PROBLEM REQUIREMENTS: Which lines in the records below include the word "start"? Report each of them in full.

PROVIDED DATA:
------------------------------------

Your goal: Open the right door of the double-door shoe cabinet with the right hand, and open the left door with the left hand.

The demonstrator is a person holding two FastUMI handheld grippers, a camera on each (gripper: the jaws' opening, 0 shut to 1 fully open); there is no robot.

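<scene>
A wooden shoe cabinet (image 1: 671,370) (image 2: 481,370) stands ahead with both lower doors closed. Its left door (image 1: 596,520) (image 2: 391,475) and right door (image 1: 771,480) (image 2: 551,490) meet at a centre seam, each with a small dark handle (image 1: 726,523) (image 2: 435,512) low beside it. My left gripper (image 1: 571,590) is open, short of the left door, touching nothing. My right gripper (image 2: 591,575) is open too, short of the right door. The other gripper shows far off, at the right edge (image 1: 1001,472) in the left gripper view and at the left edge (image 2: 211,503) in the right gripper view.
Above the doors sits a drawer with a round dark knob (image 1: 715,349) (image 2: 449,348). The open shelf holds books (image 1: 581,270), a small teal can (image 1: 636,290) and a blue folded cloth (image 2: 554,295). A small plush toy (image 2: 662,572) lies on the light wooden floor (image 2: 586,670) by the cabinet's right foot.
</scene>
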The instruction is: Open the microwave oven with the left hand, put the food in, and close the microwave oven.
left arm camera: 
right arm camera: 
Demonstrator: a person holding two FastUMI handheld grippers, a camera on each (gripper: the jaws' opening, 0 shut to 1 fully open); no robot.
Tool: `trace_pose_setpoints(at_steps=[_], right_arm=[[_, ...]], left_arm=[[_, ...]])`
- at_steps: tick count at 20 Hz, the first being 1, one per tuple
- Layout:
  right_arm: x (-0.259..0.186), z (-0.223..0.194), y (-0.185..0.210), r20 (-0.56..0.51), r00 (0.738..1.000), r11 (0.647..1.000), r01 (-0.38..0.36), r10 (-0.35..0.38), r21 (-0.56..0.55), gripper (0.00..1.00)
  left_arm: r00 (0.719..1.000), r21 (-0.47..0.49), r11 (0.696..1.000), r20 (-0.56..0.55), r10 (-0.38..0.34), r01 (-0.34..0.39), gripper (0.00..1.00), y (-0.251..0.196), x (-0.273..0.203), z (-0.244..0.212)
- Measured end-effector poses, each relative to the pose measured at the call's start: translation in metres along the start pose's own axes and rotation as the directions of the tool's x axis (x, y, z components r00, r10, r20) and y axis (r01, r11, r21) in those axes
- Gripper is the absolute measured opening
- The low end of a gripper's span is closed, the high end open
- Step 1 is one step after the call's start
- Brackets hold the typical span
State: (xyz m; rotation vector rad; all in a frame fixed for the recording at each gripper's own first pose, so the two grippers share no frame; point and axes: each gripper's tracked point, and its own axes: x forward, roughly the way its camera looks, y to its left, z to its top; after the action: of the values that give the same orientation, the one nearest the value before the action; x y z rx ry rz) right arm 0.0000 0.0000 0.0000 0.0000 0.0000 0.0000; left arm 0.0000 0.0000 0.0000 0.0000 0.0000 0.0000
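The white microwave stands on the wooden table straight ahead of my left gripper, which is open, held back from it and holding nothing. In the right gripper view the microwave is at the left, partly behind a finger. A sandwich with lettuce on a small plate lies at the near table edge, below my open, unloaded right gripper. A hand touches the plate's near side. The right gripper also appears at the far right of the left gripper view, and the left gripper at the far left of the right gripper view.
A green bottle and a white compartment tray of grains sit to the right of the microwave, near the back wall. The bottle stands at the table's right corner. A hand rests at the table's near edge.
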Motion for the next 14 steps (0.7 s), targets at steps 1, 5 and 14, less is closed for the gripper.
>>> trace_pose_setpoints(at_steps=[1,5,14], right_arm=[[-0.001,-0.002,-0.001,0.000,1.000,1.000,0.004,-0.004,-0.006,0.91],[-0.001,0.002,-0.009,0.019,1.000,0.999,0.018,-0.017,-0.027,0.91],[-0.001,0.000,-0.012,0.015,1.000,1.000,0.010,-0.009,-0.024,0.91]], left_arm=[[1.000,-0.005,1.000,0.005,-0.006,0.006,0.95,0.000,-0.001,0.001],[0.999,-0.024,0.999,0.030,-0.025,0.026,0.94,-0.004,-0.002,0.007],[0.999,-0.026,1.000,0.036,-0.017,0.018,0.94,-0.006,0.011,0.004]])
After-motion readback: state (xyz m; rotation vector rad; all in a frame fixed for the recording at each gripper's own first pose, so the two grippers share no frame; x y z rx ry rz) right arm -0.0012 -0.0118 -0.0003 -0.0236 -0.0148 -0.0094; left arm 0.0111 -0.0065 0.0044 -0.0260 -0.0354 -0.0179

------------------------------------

SOLUTION BELOW:
- Measured end-effector poses, each relative to the pose measured at the call's start: translation in metres along the start pose's own axes and rotation as the directions of the tool's x axis (x, y, z components r00, r10, r20) and y axis (r01, r11, r21) in those axes
- Step 1 is one step after the call's start

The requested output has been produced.